Exercise: Work out how many lines of the data hold the string "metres", and reply with that number alone.

Collected data:
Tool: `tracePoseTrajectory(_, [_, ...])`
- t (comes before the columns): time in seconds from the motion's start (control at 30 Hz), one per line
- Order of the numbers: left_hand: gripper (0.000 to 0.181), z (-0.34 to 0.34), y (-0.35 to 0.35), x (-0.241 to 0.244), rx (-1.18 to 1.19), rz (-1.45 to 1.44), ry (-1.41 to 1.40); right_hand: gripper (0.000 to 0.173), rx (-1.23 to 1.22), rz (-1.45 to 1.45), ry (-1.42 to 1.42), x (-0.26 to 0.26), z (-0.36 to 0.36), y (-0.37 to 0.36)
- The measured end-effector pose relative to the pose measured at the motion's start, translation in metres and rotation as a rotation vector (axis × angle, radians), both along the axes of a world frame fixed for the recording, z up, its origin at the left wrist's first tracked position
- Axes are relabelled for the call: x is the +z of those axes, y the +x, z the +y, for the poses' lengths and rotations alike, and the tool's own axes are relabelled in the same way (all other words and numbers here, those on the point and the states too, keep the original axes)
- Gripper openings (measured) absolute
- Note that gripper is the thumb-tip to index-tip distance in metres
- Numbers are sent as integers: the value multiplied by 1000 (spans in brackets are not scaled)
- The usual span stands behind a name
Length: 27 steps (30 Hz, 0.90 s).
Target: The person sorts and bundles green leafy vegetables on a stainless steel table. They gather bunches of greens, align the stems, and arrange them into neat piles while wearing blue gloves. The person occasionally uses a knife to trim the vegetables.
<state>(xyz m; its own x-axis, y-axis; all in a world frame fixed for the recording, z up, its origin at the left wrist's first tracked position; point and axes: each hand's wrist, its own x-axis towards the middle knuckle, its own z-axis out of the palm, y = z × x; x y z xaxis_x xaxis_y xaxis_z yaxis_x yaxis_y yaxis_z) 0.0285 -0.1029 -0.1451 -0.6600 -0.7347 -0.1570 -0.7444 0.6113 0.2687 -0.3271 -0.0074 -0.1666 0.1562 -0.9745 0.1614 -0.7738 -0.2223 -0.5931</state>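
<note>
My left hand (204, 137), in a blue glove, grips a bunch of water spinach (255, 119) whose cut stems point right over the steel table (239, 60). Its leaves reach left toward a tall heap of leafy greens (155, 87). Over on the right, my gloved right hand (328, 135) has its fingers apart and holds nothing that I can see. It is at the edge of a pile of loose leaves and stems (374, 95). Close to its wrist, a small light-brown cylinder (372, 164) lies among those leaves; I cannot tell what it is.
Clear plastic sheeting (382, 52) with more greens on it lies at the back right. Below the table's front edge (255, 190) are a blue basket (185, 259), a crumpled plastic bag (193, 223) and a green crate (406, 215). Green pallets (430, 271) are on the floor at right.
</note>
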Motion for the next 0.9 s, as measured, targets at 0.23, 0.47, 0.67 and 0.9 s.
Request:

Solution for this problem: 2